Это не означает, разумеется, что Арман Лану чуждается нового в литературе или психологии. Психоанализу он, пожалуй, предается даже с излишним упоением неофита, которому невтерпеж поделиться недавно сделанными открытиями и приобретенными знаниями. Но его сильная сторона отнюдь не в этом. Арман Лану видит мир — видит его в красках, густых, насыщенных жизнью, плотью. В выработке его писательской манеры, очевидно, немалую роль сыграл юношеский опыт живописца. Не случайно в романе «Свидание в Брюгге» такое большое — почти символическое — место занимает Джеймс Энсор, с его «масками», помогающими Роберу Друэну осмыслить окружающее. На полотнах Энсора маски точно изваяны в красках, — так выпукло, так объемно передают они застывшее в неподвижности движенье жизни. Маски Энсора — лица одновременно человеческие и нечеловеческие, деформированные, уродливые, отталкивающие, вздутые, распухшие, иссохшие, это лица, превратившиеся в рыла, в хари, но бесконечно выразительные, будто все дурные страсти — корысть, тупость, похоть — извлечены в них наружу и взяты под увеличительное стекло. Гротескность этих масок, их ярмарочная примитивность, их колоритность, их нечеловеческая человечность привлекают Лану, как способ адекватного выражения безумья, как зеркало удручающего мира, потерявшего разум.
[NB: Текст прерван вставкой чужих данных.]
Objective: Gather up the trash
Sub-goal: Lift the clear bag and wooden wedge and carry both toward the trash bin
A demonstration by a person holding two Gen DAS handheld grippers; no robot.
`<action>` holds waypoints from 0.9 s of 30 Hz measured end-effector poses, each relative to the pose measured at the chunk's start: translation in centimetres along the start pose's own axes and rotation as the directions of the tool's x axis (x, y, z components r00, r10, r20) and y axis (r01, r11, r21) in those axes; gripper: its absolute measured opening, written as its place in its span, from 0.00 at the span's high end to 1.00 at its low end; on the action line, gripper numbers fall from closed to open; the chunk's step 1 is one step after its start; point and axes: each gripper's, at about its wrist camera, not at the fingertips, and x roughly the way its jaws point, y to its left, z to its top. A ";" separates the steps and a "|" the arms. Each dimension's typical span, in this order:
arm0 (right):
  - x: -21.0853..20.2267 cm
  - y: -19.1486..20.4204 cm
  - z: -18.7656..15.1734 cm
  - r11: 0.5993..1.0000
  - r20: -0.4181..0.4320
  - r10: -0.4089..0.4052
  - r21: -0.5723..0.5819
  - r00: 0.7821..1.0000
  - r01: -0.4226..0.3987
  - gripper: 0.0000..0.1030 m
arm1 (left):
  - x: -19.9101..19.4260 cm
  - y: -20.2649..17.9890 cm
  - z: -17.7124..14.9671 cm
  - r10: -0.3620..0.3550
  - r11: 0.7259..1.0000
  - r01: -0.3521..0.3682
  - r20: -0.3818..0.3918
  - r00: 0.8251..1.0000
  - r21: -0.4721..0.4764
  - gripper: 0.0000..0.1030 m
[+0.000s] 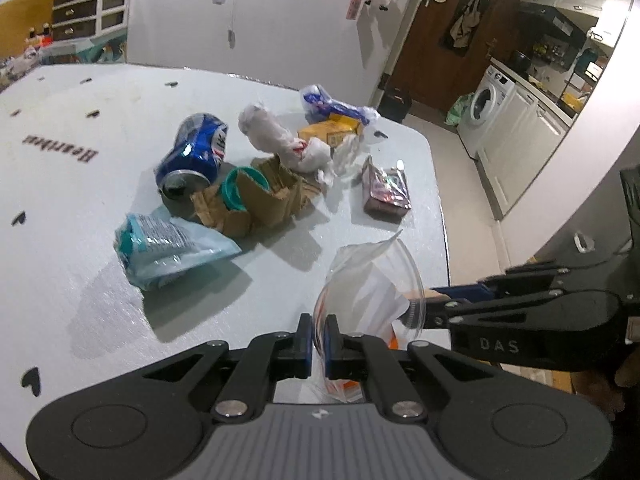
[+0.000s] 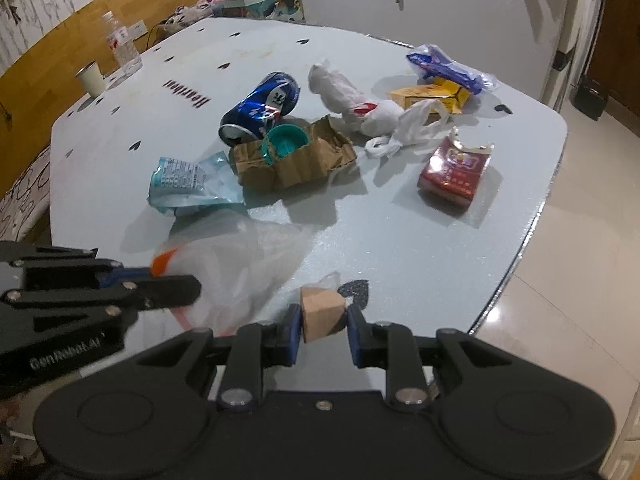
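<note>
My left gripper (image 1: 318, 338) is shut on the rim of a clear plastic bag (image 1: 370, 284), held open at the table's near edge; the bag also shows in the right wrist view (image 2: 244, 264). My right gripper (image 2: 323, 330) is shut on a small tan cardboard piece (image 2: 322, 314) beside the bag's mouth; it shows in the left wrist view (image 1: 424, 304) at the bag's right rim. On the table lie a crushed blue can (image 2: 260, 108), torn brown cardboard (image 2: 296, 156) with a teal lid (image 2: 286, 140), a pale blue wrapper (image 2: 188, 182), a white bag (image 2: 360, 104), a red pack (image 2: 454, 172), a yellow box (image 2: 432, 96) and a blue-white wrapper (image 2: 444, 64).
The pale table (image 2: 400, 248) ends at a rounded edge on the right above a tiled floor (image 2: 580, 240). A white cup (image 2: 92, 78) and a clear water bottle (image 2: 122, 46) stand at the far left edge. A washing machine (image 1: 486, 108) and kitchen units stand beyond.
</note>
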 end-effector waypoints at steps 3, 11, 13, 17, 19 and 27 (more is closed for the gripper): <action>-0.5 -0.6 -0.2 1.000 0.011 -0.008 0.014 1.000 0.008 0.76 | -0.6 -0.2 0.3 0.025 1.000 -0.025 0.015 1.000 0.003 0.96; 1.8 -1.3 -3.1 1.000 -0.083 0.021 -0.007 0.996 -0.022 0.76 | -1.9 -0.3 -0.6 0.076 0.996 -0.075 0.019 0.997 -0.046 0.96; 2.3 -1.2 -4.1 0.999 -0.111 0.024 -0.030 0.994 -0.028 0.76 | -2.1 -0.2 -1.0 0.084 0.995 -0.083 0.019 0.996 -0.060 0.96; 2.9 -1.0 -4.7 0.998 -0.109 0.039 -0.038 0.993 -0.044 0.70 | -2.5 0.0 -1.6 0.101 0.992 -0.099 0.014 0.995 -0.077 0.96; 3.1 -0.8 -4.4 0.998 -0.103 0.040 -0.047 0.994 -0.045 0.66 | -2.7 0.0 -1.8 0.108 0.991 -0.107 0.014 0.994 -0.078 0.96; 3.6 0.0 -3.4 0.997 -0.093 0.017 -0.073 0.996 -0.024 0.75 | -3.6 0.6 -2.1 0.145 0.986 -0.143 0.015 0.989 -0.087 0.96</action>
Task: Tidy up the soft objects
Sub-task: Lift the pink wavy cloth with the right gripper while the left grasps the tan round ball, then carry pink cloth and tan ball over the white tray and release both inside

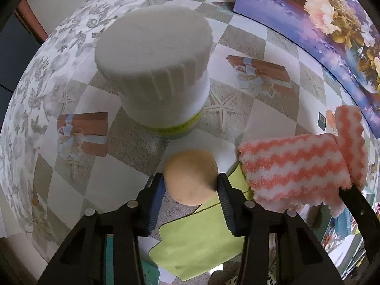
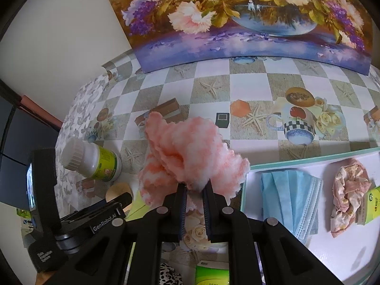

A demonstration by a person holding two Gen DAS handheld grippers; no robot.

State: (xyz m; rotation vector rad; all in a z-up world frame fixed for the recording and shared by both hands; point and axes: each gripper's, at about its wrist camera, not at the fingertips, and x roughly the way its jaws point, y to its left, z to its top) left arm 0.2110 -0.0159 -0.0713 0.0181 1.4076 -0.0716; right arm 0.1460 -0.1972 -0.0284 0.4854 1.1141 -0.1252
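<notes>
Now | left hand-held gripper (image 1: 190,181) straight down, clasping sponge (image 1: 191,177) | right hand-held gripper (image 2: 194,188) angled, pinching cloth (image 2: 192,152)

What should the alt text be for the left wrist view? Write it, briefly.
The left hand-held gripper points down with its fingers either side of a round beige sponge on a checkered tablecloth. A white-capped bottle stands behind; a pink-and-white striped cloth hangs at right over a green cloth.

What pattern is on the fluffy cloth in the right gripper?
Coral-and-white zigzag stripes on the cloth; clearest in the left wrist view.
</notes>
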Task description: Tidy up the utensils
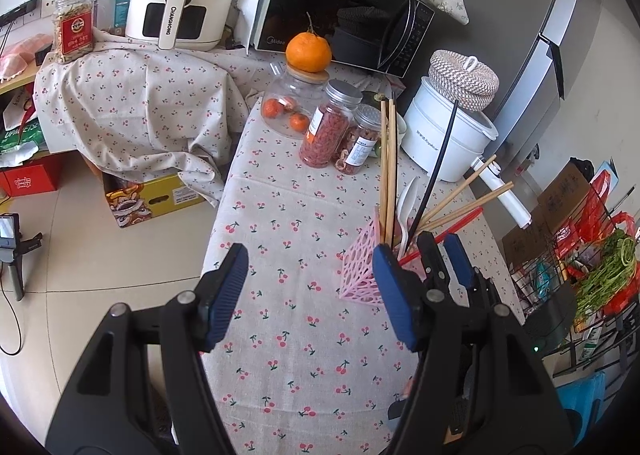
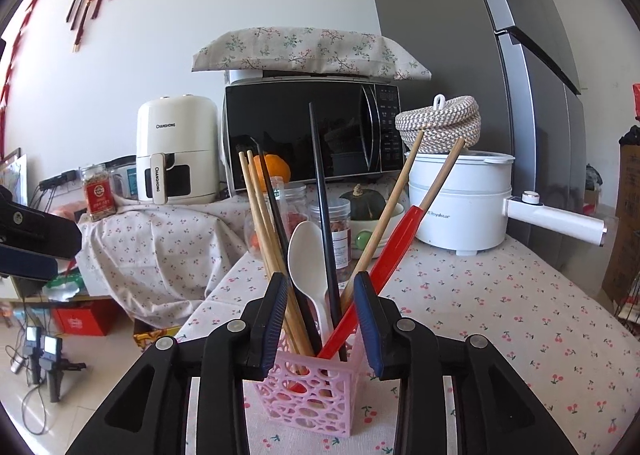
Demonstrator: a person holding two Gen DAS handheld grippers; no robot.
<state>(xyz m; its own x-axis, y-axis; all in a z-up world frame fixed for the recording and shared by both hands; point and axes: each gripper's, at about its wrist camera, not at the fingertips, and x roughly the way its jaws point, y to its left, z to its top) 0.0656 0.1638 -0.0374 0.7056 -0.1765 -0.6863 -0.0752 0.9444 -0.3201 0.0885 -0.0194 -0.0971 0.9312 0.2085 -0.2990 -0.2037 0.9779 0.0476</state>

Но особое значение имеет для Армана Лану живопись мастеров фламандской школы. К творцам «Безумной Греты», «Триумфа смерти», «Корабля дураков» его влечет их органическая народность, их социальность, умение сочетать жанровые сцены с глубоким философским обобщением, их любовь к детали, перерастающей в символ, их полнокровный реализм, не боящийся аллегорий, преувеличений, гротеска, и их человечность, гуманность, жизнелюбие, пронизывающие даже полотна, которые потрясают изображением ужасов. Эта связь позволяет многое понять в романе «Свидание в Брюгге», — прежде всего сам выбор сюжета и места действия романа, на первый взгляд достаточно странного.
Издание «Свидания в Брюгге» завершает публикацию «Безумной Греты» на русском языке (романы «Майор Ватрен» и «Когда море отступает» были переведены ранее). Остается посоветовать нашим читателям познакомиться с триптихом Армана Лану полностью, ибо «Свидание в Брюгге» занимает свое, необходимое место в общем замысле писателя и общий замысел цикла помогает правильнее и глубже воспринять этот роман.
Свидание в Брюгге
ФИЛИППУ ДЕ КОНЕНК
Мы здесь одни
Мы здесь одни
Мы дети дюн и ветра
Среди песков
Кружимся мы
В проклятом карнавале этом
Где дьявол открывает бал
Бал мертвецов живых
Часть первая. Марьякерке
Глава I
Снег шел от самой границы, не переставая. Он вырывался из недр Севера и очертя голову кидался навстречу желтым огням машины, а те ненасытно глотали и глотали его. Снежинки соединялись в замысловатые фигуры, прихотливо менявшие рисунок, и, чуть коснувшись ветрового стекла, вдруг передумывали в последний миг и начинали таять, неохотно, как бы сожалея и грустя об этом. Слегка притормозив у желто-красного дорожного знака, Робер прочел: БРЮГГЕ, 14 КМ.